The new regulations also allow for pre-recorded sessions as long as the instructor responds to feedback – questions or comments from the students – within 48 hours.

Who can train?
The training instructor must be a “subject matter expert” to be a “qualified trainer.” The terms are defined in the statute, but essentially require legal education coupled with practical experience, Wasserman explained. While the regulations don’t mandate certification or a law degree to become a qualified trainer, the instructor must be able to explain the legal topics covered during the training session and answer questions from the students.
Wasserman also cautioned that the adequacy of training could be an issue in later litigation.
“I can see a situation where the issue could come up in the context of a sexual harassment claim. A plaintiff could make an argument about the adequacy of training and whether the statute was followed correctly,” she predicted.
Lotito noted that offering training in other languages might be necessary for employers with a staff that speaks English as a second language.
And trainers should also be prepared to deal with cultural differences, he added.

‘Foolhardy’ not to train
At the end of day, while only a handful of states legally mandate sexual harassment training, employment lawyers agree the California statute should encourage all employers to take precautions.

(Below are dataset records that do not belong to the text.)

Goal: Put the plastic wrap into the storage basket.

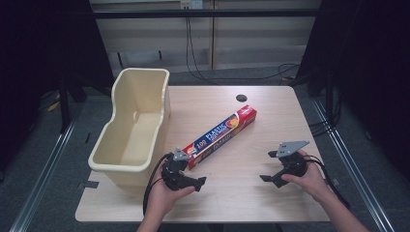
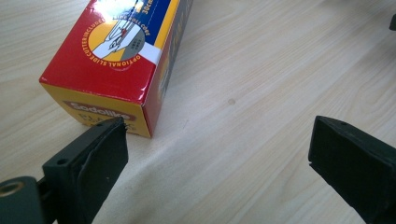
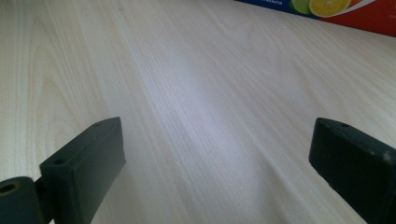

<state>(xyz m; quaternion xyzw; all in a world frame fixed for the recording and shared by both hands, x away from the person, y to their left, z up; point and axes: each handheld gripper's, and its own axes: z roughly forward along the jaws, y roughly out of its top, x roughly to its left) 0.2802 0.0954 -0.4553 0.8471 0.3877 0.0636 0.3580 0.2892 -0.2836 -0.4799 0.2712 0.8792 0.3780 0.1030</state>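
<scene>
A long red, blue and yellow box of plastic wrap (image 1: pixel 222 130) lies diagonally across the middle of the wooden table (image 1: pixel 241 198). My left gripper (image 1: pixel 192 172) is open just at the box's near end. In the left gripper view that end of the box (image 2: pixel 116 60) stands right behind the left jaw, with bare table between the jaws of this gripper (image 2: pixel 219 140). My right gripper (image 1: pixel 269 166) is open over bare wood to the right of the box, pointing left. In the right gripper view the box (image 3: pixel 355 11) is a strip at the top right, far beyond the gripper (image 3: pixel 219 135).
A deep cream plastic bin (image 1: pixel 126 166) stands along the table's left side, close to the left hand. A round dark cable hole (image 1: pixel 241 98) is near the far edge. Cables run on the floor behind the table.
</scene>
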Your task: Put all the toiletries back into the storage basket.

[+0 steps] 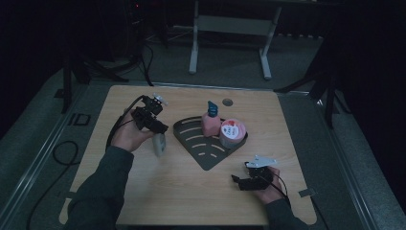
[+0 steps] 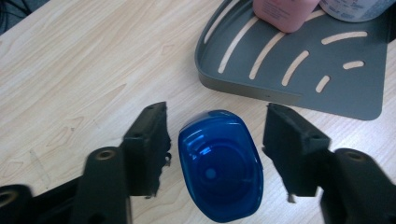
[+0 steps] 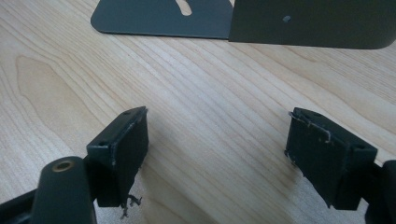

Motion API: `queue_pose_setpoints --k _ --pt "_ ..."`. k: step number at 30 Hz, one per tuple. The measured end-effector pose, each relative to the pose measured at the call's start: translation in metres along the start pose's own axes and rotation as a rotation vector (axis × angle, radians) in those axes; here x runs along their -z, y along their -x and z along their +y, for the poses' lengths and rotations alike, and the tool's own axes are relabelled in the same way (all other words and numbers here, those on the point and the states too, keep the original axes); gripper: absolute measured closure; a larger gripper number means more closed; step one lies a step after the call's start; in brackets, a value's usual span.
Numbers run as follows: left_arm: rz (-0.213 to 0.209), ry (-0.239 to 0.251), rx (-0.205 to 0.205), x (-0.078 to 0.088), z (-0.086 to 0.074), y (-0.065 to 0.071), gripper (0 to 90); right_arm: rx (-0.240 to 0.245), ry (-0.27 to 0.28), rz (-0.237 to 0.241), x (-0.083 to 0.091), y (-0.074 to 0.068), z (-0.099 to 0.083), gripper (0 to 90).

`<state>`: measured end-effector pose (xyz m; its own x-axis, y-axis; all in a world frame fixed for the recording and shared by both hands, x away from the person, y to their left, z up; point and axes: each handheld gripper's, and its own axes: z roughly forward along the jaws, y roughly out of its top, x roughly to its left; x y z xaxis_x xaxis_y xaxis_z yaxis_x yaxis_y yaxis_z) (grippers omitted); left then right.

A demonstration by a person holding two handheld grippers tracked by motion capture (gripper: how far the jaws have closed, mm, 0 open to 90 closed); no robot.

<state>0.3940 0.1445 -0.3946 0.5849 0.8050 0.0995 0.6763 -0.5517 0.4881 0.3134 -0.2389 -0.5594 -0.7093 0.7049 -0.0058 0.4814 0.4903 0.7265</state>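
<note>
Bottle: blue-capped bottle (image 2: pixel 220 165) stands upright on the table (image 1: pixel 191 191), left of the tray and just beside its left rim. From above, in my left gripper view, its blue cap sits squarely between my two jaws. In the high view its pale body (image 1: pixel 159 143) shows just below my left hand.

Left gripper: my left gripper (image 2: pixel 217 149) comes down over the bottle from above, one jaw on either side of the cap. A thin strip of wood shows between each pad and the cap, so the pads are not pressing on it; the jaws stand apart with the bottle between them. In the high view I see this gripper (image 1: pixel 152 120) at the left of the table, its cable looping back past my wrist.

Tray: dark grey slotted corner tray (image 1: pixel 191 136) lies flat in the middle of the table, its point toward me.

Pink bottle: pink bottle (image 1: pixel 210 122) with a teal pump top stands upright inside the tray, toward its back.

Tub: round tub (image 1: pixel 232 133) with a pink and white lid stands in the tray, touching or just beside the pink bottle on its right.

Right gripper: my right gripper (image 3: pixel 215 154) rests low over bare wood, right of the tray's point and near it. Its jaws are spread wide with nothing between them. The high view shows it (image 1: pixel 244 181) near the table's front right.
</note>
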Motion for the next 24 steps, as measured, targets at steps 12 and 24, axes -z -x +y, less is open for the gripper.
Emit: queue_pose_setpoints --k 12,24 --pt "-0.033 -0.002 -0.072 0.0004 -0.0003 -0.0002 54.8 0.0 0.0 0.0 0.0 -0.0001 0.0 20.5" --pt "-0.068 -0.045 -0.113 -0.0004 0.0049 -0.0048 54.1 0.001 0.0 0.0 0.0 0.0 0.0 20.5"
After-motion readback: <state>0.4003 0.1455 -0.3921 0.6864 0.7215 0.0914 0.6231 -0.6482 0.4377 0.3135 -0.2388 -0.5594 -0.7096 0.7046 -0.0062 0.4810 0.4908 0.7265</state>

Berman pointed to two 1998 U.S. Supreme Court opinions that established employers can minimize or avoid liability if they conduct supervisory training. (Burlington Industries, Inc. v. Ellerth, 524 U.S. 742, and Faragher v. City of Boca Raton, 524 U.S. 775.)
“It would be very foolhardy not to be able to demonstrate that supervisors were given the appropriate training that would support an affirmative defense down the road and save potential litigation costs,” she said.
“The more training, the better,” Wasserman said. If an employment situation ever leads to litigation, “it always helps to show the employer takes the issue of sexual harassment very seriously and cares about its employees.”